Some highly positively weighted saliva metabolites selected for both saliva and plasma profiles include 2R,3R-dihydroxybutyate, kynurenate, urate, and cis-3,4-methyleneheptanoylcarnitine. Although no literature has reported on salivary 2R,3R-dihydroxybutyrate, its urinary form has been found to be positively correlated with BMI in a group of ethnically diverse pregnant women41. Salivary kynurenate is the conjugate base of kynurenic acid, which has been associated with dental abscesses, psychological stress, schizophrenia, and glioblastoma42–45. It is a metabolite of kynurenine, whose association with T2D has been described above. Urate, also called uric acid, is the end product in the breakdown process of the nucleotide purine. Elevated levels of salivary urate are associated with cancer, HIV infection, gout, hypertension, and emotional disorders, whereas lower levels are associated with Alzheimer’s disease, multiple sclerosis progression, and cognitive impairment46–49. It has also been reported that levels of urate are significantly higher in saliva samples of individuals with diabetes50,51, especially among those with uncontrolled diabetes52. Urinary cis-3,4-methyleneheptanoylcarnitine has been reported to be associated with inherited metabolic diseases and weight loss53,54, although there is no data on this metabolite in human saliva.

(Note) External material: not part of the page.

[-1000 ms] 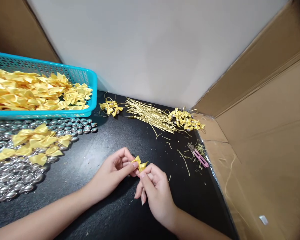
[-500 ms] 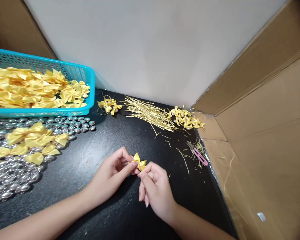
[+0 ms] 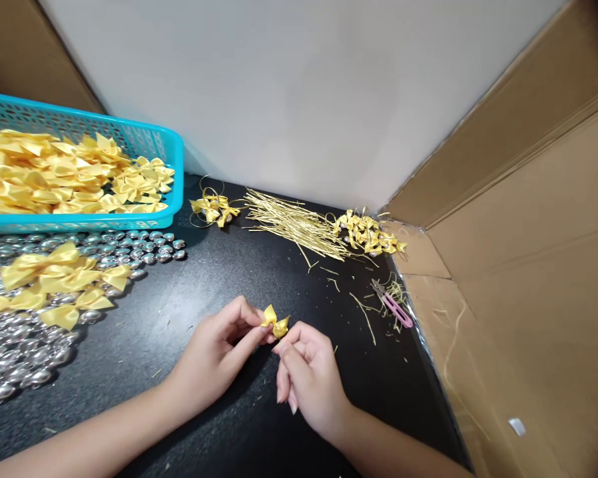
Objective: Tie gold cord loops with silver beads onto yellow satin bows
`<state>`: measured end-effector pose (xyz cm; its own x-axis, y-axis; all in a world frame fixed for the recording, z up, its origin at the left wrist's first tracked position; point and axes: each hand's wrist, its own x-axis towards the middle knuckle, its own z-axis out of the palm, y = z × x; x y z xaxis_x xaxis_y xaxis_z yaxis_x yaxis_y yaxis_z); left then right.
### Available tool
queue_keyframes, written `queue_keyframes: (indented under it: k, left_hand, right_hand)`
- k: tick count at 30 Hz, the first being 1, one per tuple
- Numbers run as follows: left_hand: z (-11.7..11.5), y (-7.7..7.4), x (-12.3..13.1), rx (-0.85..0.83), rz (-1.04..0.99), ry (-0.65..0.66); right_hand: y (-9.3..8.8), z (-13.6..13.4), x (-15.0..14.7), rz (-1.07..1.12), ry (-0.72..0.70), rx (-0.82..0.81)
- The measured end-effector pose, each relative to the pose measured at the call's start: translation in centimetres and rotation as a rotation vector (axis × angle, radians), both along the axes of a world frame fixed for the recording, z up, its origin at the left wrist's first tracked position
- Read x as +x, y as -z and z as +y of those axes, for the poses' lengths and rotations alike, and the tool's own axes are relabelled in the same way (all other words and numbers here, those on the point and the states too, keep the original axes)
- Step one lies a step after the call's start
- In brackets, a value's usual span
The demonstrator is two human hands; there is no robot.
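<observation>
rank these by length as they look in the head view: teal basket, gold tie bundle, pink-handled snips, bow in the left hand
1. teal basket, cut off by the picture edge
2. gold tie bundle
3. pink-handled snips
4. bow, partly covered by the left hand

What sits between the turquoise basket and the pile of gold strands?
In the head view, a small cluster of yellow ribbon bows with thin looped strands lies between them on the black tabletop.
</observation>
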<state>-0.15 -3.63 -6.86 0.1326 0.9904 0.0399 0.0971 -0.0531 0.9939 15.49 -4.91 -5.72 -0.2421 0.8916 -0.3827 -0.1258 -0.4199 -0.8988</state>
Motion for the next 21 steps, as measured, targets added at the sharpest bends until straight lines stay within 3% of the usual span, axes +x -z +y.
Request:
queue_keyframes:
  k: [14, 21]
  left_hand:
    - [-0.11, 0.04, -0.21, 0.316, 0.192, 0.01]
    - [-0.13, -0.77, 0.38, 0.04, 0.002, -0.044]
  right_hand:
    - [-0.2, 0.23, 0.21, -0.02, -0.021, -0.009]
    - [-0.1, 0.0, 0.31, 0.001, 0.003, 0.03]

Our findings should be interpreted in the context of a few limitations. First, given that all participants were overweight or obese at baseline, the study population is considered high-risk. As a result, the rate of progression from normal to pre-diabetes to T2D may be quick and may not be entirely linear. This also limits the generalizability of our observations. Because we did not have access to metabolomic profiles of people in the underweight or normal weight category, the metabolomic profiles we identified are not reflective of the complete ranges of BMI and WC. Second, due to the high-dimensional nature of the metabolomics data and the relatively modest sample size, we were limited in statistical power. In addition, because this is the first large cohort with available saliva metabolomics data, we were not able to validate our results in an external testing set. Although we split participants into a training and a testing set, there is still potential for overfitting. Despite these limitations, our study also has several strengths. This is the first study to identify saliva, plasma, and multi-fluid metabolomic signatures of adiposity measures among Puerto Ricans and examine their association with diabetes progression and periodontal disease progression. We leveraged a large number of plasma and saliva metabolites among Puerto Rican adults who have established health disparities and have a high prevalence of obesity and T2D. The longitudinal design and repeated laboratory assessment of diabetes in the SOALS cohort allowed us to examine differences in the associations of the signatures with different stages of disease progression.
In conclusion, our study found that saliva metabolomic signatures were more predictive of diabetes progression over three years among overweight and obese Puerto Ricans. Given that saliva samples are non-invasive and more accessible than plasma samples, utilizing salivary metabolites for the prognosis of T2D in a clinical or health care setting would make screening faster and cost-effective and can potentially lower health disparities. Future studies should try to replicate these findings in other populations.